Mother and baby Fostering

This type of fostering involves the mother or father, who is experiencing difficulties, and their baby or young child being placed together in foster care.

Foster carers – fostering role:

  • foster carers do not necessarily provide parental care (except if required) but helps and encourages the parent to develop their skills.
  • the foster carer has an important role observing and recording how the parent looks after the child.

More likely, mother and baby fostering, can be complex and challenging and the foster carer requires skills and qualities such as:

  • assertiveness
  • discretion
  • confidence
  • sensitivity
  • 24-hour commitment

Carer – baby – child

This kind of fostering placement is often an alternative to a mother and baby unit and usually results from a court referral, but not always.
Baby placement
A baby’s social worker may make the decision for a parent and child fostering placement, if the parent isn’t coping well and needs extra help but doesn’t have an extended family. The parent might not necessarily be a young person.

Parent child assessment

Assessing the parent
Generally, foster carers make regular payments, as agreed in the care plan, to the parent of a baby she/he is caring for in the a parent and baby placement. The payment is made up from any Benefits received by the parent.

Helping the parent
The payment to the parent lets them be responsible for the baby or toddler’s daily care, and is an important part of the support and supervision by the foster carer and in assessing the potential of the parent to care, or not, permanently for their child.

Tracy’s story

Tracy left school at 15. After a several periods in children homes she was back living with her mother but they continually argued. There was a lot of alcohol being drunk in the family which hardly helped and Tracy soon became pregnant.

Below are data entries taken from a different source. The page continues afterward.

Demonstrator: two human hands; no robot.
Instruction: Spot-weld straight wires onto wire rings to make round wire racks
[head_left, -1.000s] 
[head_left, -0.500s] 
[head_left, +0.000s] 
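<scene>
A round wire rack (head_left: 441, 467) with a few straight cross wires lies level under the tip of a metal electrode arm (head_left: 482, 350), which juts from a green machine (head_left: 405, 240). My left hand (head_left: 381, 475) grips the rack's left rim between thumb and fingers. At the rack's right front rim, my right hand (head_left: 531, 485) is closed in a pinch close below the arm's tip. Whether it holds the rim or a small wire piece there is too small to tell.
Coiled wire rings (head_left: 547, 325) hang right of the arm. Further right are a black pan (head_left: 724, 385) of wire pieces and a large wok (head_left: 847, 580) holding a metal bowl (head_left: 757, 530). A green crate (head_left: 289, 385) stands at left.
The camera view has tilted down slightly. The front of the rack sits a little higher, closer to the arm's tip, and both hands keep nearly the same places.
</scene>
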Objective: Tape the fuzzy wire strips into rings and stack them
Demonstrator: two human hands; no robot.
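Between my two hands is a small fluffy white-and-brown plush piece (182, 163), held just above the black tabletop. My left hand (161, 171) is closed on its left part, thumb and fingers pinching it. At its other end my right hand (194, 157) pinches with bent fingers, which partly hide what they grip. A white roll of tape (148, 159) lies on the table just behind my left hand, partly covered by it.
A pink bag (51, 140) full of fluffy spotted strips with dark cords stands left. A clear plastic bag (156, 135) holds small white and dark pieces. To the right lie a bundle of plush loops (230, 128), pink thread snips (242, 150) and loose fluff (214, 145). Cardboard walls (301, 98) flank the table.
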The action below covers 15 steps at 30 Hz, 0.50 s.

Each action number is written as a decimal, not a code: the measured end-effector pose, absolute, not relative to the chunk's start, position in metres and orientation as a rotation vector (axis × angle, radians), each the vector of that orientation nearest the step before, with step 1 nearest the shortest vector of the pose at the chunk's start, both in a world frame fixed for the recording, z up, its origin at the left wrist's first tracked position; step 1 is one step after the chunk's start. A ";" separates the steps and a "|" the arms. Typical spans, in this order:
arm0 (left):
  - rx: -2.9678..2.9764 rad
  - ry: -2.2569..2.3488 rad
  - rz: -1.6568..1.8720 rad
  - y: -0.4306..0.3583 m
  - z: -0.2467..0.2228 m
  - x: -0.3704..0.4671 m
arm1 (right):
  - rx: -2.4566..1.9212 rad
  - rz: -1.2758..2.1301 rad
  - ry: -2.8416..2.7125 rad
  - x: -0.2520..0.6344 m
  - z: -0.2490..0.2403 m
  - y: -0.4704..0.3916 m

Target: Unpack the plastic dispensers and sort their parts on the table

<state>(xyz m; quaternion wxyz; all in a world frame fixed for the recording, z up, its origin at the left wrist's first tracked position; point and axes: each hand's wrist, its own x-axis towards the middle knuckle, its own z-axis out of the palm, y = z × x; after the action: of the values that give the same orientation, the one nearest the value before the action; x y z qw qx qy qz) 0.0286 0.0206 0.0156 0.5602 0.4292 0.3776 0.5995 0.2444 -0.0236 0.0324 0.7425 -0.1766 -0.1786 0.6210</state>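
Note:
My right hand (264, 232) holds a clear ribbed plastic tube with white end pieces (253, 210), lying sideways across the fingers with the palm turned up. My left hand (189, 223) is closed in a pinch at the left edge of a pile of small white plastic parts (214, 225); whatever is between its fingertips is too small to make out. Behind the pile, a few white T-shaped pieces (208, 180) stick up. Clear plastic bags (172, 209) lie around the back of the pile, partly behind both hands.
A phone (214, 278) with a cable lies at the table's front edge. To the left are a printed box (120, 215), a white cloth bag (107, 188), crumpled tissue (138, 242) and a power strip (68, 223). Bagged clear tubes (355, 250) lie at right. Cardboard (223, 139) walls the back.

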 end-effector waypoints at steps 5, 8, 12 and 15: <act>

‘I planned it, I wanted to have my own baby but when you’re young, you don’t realise what you’re getting yourself into – like the responsibility, and it is a big responsibility. You just think about having this nice baby and showing it off.’

Tracy was not coping and it was decided that she and her unborn babt were at risk so her local social services agreed it was best to place Tracy in a foster home. With no qualifications and an unstable home-life, Julie would have faced an uphill battle trying to provide a secure and loving home for her baby. The statistics show that babies born to teenage mothers often end up in care.

‘At first they wanted to put me into a hotel-place, the local mother and baby hostel. I went there and it was really rough. I hated the look of it but I had been in a foster home before and I quite liked it, so when they asked me if I would like to be placed with a family I said yes.’

Tracy was five months pregnant when she moved to foster care. She had her baby son, stayed for six months then moved into her own flat and with help, started a hairdresser course at her local college. With the help of a foster carer, mum and baby were given the best start possible.